** TASK TO CARRY OUT **
Every line in the data below that includes "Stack" belongs in the answer, copied as it stands.

** DATA SEGMENT **
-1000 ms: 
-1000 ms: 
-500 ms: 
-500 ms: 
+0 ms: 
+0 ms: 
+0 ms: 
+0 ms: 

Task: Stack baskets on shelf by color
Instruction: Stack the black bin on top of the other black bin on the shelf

** YOUR RESPONSE **
Task: Stack baskets on shelf by color
Instruction: Stack the black bin on top of the other black bin on the shelf

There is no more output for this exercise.